Falce e Martello
- Type: Weekly newspaper
- Founder: Walter Barrizi
- Editor: E. Arnold J. Rausch F. Wieser
- Founded: July 1925 (in Lugano, Switzerland)
- Ceased publication: October 1936 (in Zurich, Switzerland)
- Political alignment: Communist
- Language: Italian
- Headquarters: Various locations during its history: Lugano (founded) Basel Zurich (last)
- Country: Switzerland

= Falce e Martello =

Italian communist newspaper

Falce e Martello was an Italian-language communist weekly newspaper published as the organ of the Communist Party of Switzerland in Ticino.

==History==
It was founded in 1925 by a Ticinian worker, Walter Barrizi.

The newspaper was published in Lugano from July 1925, then moved publication to Basel in 1928 and to Zurich in October 1934. After moving to Zurich, publication would return to Lugano, and then return to Zurich again.

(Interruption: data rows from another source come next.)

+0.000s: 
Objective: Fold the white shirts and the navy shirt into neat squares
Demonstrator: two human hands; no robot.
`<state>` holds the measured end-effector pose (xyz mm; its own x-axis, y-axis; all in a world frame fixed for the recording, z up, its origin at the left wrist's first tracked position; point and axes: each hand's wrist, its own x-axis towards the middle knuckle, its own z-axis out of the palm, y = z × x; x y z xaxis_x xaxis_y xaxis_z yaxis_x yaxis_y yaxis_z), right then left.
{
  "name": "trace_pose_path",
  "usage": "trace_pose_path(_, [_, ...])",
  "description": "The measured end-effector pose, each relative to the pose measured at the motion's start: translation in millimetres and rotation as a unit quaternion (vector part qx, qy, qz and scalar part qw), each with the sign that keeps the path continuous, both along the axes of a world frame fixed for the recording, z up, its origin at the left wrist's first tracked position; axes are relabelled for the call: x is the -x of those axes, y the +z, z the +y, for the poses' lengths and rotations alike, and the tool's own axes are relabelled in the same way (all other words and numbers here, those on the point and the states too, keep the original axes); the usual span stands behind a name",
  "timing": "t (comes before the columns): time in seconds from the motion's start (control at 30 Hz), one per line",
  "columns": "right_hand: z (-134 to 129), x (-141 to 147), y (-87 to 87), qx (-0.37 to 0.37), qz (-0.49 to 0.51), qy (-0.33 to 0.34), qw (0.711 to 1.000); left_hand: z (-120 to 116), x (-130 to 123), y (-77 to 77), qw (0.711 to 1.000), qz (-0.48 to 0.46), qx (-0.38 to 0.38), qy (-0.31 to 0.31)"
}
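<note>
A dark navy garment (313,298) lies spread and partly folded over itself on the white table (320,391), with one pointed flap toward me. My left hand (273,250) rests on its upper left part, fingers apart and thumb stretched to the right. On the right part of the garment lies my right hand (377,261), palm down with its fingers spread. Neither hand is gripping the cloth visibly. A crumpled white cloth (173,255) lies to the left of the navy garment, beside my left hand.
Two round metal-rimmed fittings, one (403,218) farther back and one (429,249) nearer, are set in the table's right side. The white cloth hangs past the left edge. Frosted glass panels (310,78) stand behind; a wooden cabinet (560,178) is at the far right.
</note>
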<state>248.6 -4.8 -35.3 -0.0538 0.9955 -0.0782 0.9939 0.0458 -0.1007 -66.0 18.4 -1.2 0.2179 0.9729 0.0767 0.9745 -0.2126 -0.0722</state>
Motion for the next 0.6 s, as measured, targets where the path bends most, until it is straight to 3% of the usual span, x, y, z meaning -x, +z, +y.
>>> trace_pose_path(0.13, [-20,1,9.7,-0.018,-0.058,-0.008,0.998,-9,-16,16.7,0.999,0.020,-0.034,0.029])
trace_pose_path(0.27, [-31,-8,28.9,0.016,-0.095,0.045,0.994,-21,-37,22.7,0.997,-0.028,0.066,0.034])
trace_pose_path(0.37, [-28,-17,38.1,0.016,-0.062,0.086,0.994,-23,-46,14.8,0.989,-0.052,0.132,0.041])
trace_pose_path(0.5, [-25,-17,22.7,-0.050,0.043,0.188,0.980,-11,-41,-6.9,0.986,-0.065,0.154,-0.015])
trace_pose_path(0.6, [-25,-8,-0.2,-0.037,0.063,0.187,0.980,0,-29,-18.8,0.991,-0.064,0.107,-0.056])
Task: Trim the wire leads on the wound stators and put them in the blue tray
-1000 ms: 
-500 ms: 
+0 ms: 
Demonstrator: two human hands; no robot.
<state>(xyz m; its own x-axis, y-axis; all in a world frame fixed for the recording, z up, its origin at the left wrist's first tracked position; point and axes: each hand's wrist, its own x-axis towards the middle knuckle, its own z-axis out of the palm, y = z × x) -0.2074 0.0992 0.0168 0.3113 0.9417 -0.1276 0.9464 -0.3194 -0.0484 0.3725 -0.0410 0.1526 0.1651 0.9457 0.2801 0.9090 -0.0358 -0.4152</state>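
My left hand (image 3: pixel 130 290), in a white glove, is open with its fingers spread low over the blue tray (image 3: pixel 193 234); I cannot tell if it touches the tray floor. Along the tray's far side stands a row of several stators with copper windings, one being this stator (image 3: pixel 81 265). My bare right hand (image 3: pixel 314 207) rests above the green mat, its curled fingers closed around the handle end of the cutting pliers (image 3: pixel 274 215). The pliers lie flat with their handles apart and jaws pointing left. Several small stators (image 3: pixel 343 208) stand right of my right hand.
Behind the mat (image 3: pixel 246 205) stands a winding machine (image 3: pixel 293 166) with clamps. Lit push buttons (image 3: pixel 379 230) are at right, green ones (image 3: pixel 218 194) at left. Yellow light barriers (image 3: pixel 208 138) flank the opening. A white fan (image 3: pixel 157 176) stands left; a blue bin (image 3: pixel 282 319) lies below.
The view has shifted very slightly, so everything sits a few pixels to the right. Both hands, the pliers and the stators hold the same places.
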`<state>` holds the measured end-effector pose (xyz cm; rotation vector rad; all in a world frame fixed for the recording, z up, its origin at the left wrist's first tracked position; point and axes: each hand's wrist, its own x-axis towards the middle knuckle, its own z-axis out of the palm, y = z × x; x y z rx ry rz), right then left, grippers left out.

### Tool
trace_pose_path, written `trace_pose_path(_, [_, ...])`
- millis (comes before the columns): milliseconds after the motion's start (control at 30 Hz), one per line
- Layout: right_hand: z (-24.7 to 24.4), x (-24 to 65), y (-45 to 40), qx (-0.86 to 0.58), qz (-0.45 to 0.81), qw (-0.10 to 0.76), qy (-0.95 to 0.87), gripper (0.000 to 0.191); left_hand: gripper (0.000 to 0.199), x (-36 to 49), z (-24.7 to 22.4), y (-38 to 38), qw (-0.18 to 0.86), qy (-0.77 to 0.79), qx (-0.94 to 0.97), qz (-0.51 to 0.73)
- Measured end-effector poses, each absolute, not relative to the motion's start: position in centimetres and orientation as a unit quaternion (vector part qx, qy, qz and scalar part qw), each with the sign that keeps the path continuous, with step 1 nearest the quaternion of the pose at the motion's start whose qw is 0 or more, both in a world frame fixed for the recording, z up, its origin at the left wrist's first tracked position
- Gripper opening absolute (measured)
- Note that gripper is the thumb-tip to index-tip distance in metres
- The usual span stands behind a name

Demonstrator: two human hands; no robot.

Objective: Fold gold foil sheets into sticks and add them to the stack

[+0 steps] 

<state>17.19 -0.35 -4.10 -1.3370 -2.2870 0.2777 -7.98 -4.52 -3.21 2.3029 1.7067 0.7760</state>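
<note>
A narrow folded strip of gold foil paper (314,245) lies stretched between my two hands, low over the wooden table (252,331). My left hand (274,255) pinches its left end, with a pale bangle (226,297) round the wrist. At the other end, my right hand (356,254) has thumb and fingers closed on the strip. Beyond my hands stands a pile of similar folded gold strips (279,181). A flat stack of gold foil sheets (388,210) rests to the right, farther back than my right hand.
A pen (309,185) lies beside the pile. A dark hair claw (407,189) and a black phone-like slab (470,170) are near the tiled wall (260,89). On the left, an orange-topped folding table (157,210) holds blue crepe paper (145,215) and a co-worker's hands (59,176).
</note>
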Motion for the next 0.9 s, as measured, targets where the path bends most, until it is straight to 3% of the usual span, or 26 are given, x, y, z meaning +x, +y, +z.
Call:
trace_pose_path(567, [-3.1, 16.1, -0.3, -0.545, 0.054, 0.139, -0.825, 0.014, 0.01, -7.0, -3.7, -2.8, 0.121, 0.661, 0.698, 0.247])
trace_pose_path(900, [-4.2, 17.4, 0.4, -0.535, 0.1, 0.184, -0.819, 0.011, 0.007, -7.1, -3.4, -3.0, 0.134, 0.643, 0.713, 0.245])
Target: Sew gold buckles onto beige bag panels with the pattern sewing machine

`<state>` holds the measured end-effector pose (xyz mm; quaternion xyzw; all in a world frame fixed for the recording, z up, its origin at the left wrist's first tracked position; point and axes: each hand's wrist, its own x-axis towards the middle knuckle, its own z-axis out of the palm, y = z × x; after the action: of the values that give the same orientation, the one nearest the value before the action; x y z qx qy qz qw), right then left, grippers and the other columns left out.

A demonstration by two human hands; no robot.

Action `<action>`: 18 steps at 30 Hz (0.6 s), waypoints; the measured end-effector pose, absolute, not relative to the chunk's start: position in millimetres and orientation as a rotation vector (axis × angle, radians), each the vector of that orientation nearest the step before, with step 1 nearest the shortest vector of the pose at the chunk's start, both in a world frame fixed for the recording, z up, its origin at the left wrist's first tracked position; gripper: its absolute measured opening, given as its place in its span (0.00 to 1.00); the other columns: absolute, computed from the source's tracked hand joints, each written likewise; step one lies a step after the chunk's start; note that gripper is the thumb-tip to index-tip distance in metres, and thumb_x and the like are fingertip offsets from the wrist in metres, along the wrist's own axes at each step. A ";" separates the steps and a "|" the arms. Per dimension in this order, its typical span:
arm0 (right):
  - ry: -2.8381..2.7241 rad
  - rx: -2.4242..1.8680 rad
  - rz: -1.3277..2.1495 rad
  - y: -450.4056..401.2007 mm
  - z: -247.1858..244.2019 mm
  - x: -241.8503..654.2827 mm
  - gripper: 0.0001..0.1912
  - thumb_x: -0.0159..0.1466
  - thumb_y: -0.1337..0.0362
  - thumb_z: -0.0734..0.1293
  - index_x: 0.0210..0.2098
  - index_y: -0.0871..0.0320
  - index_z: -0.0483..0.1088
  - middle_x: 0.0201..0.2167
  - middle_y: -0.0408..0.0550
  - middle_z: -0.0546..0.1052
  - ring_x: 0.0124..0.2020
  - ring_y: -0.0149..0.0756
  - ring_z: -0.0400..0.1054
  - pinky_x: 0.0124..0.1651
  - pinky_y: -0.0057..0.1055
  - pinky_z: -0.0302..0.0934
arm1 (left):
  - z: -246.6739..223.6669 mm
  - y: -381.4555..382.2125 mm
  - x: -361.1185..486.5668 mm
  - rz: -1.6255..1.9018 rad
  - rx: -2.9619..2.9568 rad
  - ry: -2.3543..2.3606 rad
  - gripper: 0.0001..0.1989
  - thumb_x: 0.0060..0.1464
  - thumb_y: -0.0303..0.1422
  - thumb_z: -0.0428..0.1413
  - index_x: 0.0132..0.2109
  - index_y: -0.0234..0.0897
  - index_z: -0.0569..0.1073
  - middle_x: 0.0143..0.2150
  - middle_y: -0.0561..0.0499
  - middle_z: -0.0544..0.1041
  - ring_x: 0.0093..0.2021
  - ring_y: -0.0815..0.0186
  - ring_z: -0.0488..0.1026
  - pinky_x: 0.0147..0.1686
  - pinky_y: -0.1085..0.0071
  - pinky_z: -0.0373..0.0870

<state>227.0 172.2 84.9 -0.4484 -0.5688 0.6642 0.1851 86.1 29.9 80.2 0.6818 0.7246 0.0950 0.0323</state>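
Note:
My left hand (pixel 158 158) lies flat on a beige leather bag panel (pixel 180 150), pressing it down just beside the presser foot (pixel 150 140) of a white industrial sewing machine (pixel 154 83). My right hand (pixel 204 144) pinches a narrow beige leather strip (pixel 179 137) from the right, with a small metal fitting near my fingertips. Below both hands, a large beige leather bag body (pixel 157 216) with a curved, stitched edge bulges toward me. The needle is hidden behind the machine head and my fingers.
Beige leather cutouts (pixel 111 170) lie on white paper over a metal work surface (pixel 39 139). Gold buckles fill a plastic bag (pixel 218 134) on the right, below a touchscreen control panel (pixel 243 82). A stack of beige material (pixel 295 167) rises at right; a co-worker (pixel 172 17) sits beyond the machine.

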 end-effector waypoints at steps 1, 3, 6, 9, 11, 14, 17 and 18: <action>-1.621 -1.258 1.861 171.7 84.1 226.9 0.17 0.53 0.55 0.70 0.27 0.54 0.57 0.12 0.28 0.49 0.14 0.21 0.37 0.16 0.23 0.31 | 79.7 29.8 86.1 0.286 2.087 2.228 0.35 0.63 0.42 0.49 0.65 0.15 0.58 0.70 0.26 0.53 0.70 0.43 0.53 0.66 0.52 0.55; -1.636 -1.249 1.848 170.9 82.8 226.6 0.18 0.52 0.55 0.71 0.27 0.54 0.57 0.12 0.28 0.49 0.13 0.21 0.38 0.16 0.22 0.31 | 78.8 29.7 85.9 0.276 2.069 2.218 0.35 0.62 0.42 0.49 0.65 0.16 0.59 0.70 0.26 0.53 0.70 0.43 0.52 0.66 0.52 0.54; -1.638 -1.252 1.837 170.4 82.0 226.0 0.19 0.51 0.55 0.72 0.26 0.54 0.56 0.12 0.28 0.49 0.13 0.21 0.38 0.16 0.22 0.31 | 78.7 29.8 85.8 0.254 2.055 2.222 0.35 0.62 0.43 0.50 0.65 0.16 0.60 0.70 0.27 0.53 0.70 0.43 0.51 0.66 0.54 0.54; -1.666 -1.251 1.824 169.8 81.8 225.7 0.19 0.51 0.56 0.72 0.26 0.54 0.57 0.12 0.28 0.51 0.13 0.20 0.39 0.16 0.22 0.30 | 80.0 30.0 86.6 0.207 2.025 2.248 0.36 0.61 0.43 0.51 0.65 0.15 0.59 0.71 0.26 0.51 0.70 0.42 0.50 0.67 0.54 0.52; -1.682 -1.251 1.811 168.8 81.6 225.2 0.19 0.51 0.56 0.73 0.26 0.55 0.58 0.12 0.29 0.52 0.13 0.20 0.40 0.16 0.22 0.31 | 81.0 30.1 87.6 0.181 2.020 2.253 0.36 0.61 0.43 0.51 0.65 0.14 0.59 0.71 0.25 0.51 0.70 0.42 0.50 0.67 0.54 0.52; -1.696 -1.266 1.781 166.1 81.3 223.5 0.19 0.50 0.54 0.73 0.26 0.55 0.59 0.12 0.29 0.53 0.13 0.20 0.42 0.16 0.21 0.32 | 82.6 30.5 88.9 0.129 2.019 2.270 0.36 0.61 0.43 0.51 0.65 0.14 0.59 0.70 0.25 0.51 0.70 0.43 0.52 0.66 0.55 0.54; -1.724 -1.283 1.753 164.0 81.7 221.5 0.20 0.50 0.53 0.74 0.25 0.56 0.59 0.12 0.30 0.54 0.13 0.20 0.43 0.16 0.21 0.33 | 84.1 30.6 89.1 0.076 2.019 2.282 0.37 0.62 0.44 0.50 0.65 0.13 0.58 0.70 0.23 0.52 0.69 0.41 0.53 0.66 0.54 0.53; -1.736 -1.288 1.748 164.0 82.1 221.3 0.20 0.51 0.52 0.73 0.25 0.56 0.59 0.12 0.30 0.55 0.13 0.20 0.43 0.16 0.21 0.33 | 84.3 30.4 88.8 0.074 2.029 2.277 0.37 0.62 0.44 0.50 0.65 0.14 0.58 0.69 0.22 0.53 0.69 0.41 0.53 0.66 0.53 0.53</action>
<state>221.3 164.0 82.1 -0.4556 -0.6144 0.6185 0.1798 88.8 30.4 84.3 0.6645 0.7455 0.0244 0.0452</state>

Officially, it was produced by a group of German-speaking Swiss communists as its editors, E. Arnold and J. Rausch and F. Wieser. In reality, however, the newspaper was managed by Italian-speaking communists.

The newspaper ceased publication in October 1936, because of financial constraints. It would be replaced by the newspaper Il Popolo.